### TASK STATEMENT
Omit the pictures and copy the entries exactly.

---- INFORMATION

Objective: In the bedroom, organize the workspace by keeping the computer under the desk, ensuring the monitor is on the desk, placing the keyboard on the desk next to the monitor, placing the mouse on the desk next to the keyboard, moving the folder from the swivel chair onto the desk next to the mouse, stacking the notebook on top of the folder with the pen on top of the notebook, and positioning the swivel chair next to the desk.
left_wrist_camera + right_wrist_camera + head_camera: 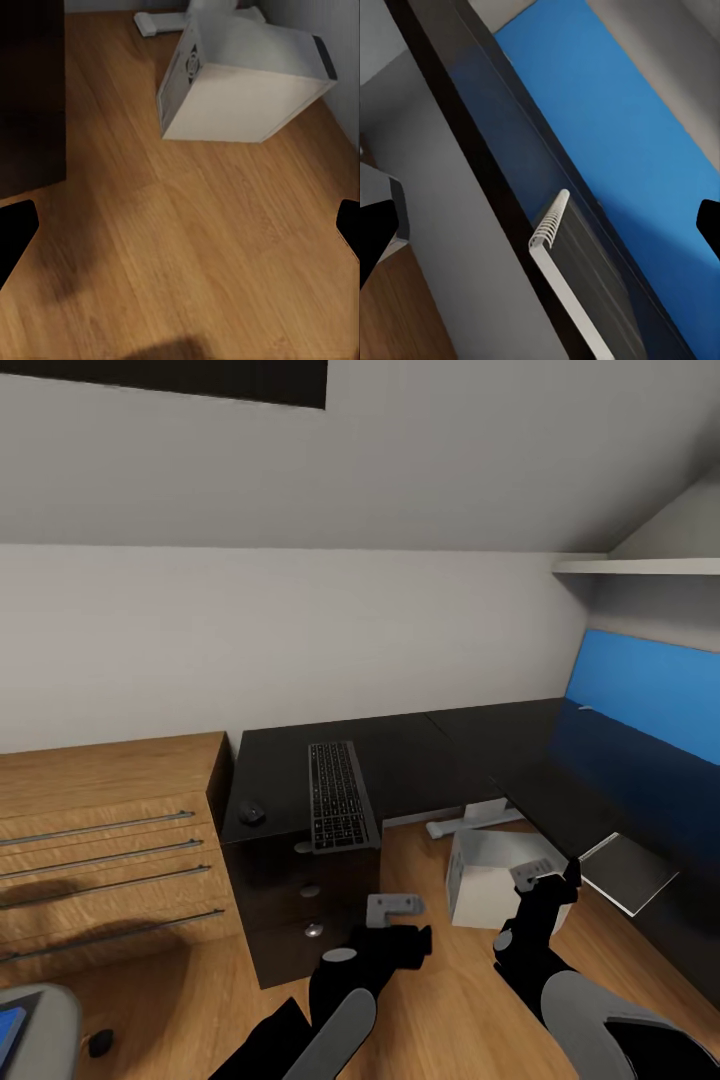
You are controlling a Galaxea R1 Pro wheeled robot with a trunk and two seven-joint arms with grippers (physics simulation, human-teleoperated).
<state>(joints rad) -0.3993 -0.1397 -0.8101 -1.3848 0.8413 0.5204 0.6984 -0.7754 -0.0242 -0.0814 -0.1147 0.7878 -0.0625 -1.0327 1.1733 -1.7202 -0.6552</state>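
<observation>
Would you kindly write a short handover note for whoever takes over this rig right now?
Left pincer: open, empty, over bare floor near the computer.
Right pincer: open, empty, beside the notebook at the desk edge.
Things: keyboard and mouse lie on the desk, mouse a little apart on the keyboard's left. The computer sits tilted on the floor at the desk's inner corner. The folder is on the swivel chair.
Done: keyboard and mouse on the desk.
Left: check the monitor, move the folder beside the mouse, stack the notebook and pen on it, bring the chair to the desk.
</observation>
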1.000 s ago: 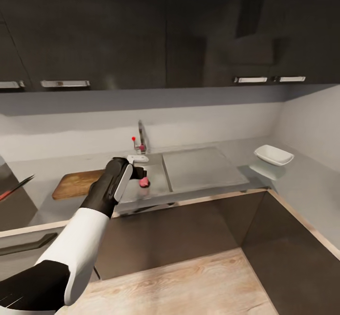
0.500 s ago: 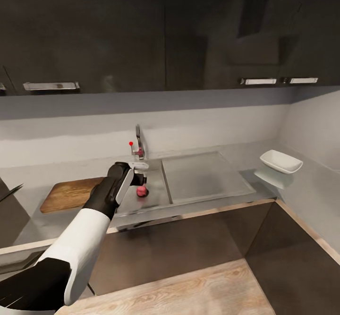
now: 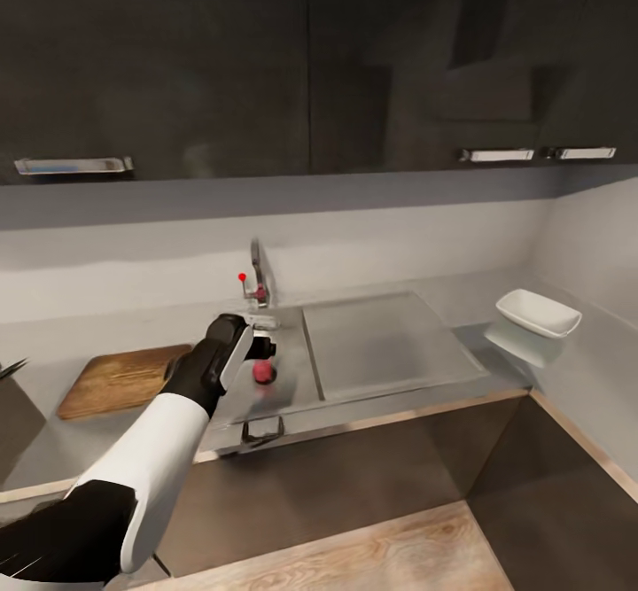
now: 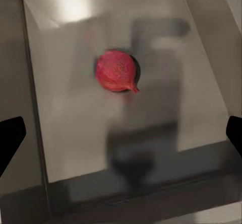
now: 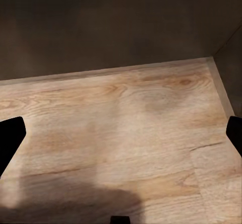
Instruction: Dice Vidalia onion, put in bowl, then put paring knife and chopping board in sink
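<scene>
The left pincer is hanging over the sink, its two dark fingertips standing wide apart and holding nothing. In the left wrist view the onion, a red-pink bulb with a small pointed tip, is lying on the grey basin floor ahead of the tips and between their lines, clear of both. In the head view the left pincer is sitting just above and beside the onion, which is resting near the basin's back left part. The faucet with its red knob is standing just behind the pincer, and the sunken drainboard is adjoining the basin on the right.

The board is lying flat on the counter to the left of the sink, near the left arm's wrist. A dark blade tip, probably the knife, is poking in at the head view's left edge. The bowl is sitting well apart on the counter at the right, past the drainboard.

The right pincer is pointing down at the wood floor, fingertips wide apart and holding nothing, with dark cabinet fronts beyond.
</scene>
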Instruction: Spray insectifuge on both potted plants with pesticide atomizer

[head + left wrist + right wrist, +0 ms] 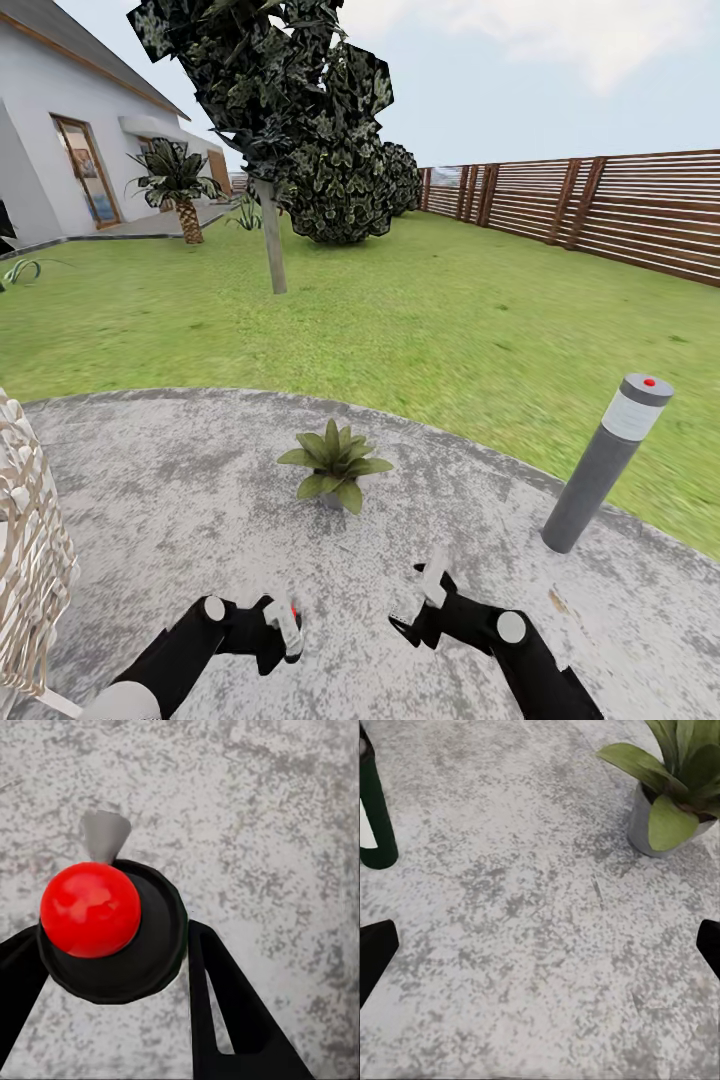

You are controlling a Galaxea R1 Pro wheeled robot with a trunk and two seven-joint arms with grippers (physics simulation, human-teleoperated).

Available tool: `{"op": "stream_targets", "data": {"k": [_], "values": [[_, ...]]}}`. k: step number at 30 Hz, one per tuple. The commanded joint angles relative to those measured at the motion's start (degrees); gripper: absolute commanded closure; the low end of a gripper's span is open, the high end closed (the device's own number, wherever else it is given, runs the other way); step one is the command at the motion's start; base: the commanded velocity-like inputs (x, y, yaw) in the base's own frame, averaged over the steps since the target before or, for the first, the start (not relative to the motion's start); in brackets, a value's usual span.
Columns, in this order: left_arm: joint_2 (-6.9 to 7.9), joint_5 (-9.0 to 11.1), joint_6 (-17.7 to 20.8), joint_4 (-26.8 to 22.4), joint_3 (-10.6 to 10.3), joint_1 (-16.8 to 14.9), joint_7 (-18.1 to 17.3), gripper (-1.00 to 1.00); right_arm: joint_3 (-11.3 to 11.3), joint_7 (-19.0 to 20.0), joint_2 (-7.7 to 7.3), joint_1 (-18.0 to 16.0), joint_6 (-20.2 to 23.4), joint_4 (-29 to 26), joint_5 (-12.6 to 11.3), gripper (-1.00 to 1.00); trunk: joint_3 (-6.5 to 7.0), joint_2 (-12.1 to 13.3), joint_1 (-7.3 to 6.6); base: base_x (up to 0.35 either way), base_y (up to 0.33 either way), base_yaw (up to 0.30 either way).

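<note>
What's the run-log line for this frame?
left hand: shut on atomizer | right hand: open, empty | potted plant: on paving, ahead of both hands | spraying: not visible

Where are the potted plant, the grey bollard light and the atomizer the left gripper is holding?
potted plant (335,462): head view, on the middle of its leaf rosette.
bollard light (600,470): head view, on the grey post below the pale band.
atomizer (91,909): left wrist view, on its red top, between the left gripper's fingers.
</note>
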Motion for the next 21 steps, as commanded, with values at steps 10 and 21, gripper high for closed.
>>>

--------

### RESPONSE AREA
Objective: In the bedroom, organize the workspace by keeping the computer under the desk, ensuring the monitor is on the desk, placing the keyboard on the desk next to the monitor, placing the mouse on the desk next to the keyboard, moving the folder from the swivel chair onto the desk next to the mouse, stacking the notebook on top of the folder with the pen on top of the notebook, and positioning the swivel chair next to the desk.
left_wrist_camera + right_wrist_camera + head_camera: 
You are controlling a Galaxea R1 Pro wheeled robot with a trunk and two seven-joint arms with grippers (physics simulation, human-teleoperated).
<state>(joints rad) -0.3993 -0.1397 -0.8101 -1.3848 0.8413 0.5204 0.6984 -0.7754 -0.0242 -0.0814 -0.1147 0.7878 -0.0625 -1.0327 1.1733 -1.7202 -0.6552</state>
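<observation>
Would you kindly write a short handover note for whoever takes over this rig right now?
Left pincer: open, empty, over bare floor near the computer.
Right pincer: open, empty, beside the notebook at the desk edge.
Things: keyboard and mouse lie on the desk, mouse a little apart on the keyboard's left. The computer sits tilted on the floor at the desk's inner corner. The folder is on the swivel chair.
Done: keyboard and mouse on the desk.
Left: check the monitor, move the folder beside the mouse, stack the notebook and pen on it, bring the chair to the desk.
</observation>
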1.000 s ago: 
0.500 s ago: 
now: 
now: 
now: 
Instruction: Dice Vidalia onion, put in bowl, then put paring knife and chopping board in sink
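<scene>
The left pincer is hanging over the sink, its two dark fingertips standing wide apart and holding nothing. In the left wrist view the onion, a red-pink bulb with a small pointed tip, is lying on the grey basin floor ahead of the tips and between their lines, clear of both. In the head view the left pincer is sitting just above and beside the onion, which is resting near the basin's back left part. The faucet with its red knob is standing just behind the pincer, and the sunken drainboard is adjoining the basin on the right.

The board is lying flat on the counter to the left of the sink, near the left arm's wrist. A dark blade tip, probably the knife, is poking in at the head view's left edge. The bowl is sitting well apart on the counter at the right, past the drainboard.

The right pincer is pointing down at the wood floor, fingertips wide apart and holding nothing, with dark cabinet fronts beyond.
</scene>
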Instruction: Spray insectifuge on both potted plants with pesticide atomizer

[head + left wrist + right wrist, +0 ms] 

You are controlling a Galaxea R1 Pro wheeled robot with a trunk and two seven-joint arms with grippers (physics simulation, human-teleoperated).

Available tool: `{"op": "stream_targets", "data": {"k": [_], "values": [[_, ...]]}}`. k: step number at 30 Hz, one per tuple. The commanded joint angles relative to those measured at the motion's start (degrees); gripper: absolute commanded closure; the low end of a gripper's span is open, the high end closed (the device's own number, wherever else it is given, runs the other way); step one is the command at the motion's start; base: the commanded velocity-like inputs (x, y, yaw) in the base's own frame, averaged over the steps since the target before or, for the first, the start (not relative to the motion's start); in brackets, a value's usual span.
Columns, in this order: left_arm: joint_2 (-6.9 to 7.9), joint_5 (-9.0 to 11.1), joint_6 (-17.7 to 20.8), joint_4 (-26.8 to 22.4), joint_3 (-10.6 to 10.3), joint_1 (-16.8 to 14.9), joint_7 (-18.1 to 17.3), gripper (-1.00 to 1.00); right_arm: joint_3 (-11.3 to 11.3), joint_7 (-19.0 to 20.0), joint_2 (-7.7 to 7.3), joint_1 (-18.0 to 16.0), joint_6 (-20.2 to 23.4), joint_4 (-29 to 26), joint_5 (-12.6 to 11.3), gripper (-1.00 to 1.00); trunk: joint_3 (-6.5 to 7.0), joint_2 (-12.1 to 13.3), joint_1 (-7.3 to 6.6); base: base_x (up to 0.35 either way), base_y (up to 0.33 either way), base_yaw (up to 0.30 either way).

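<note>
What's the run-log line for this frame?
left hand: shut on atomizer | right hand: open, empty | potted plant: on paving, ahead of both hands | spraying: not visible

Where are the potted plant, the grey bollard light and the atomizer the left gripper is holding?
potted plant (335,462): head view, on the middle of its leaf rosette.
bollard light (600,470): head view, on the grey post below the pale band.
atomizer (91,909): left wrist view, on its red top, between the left gripper's fingers.
</note>
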Motion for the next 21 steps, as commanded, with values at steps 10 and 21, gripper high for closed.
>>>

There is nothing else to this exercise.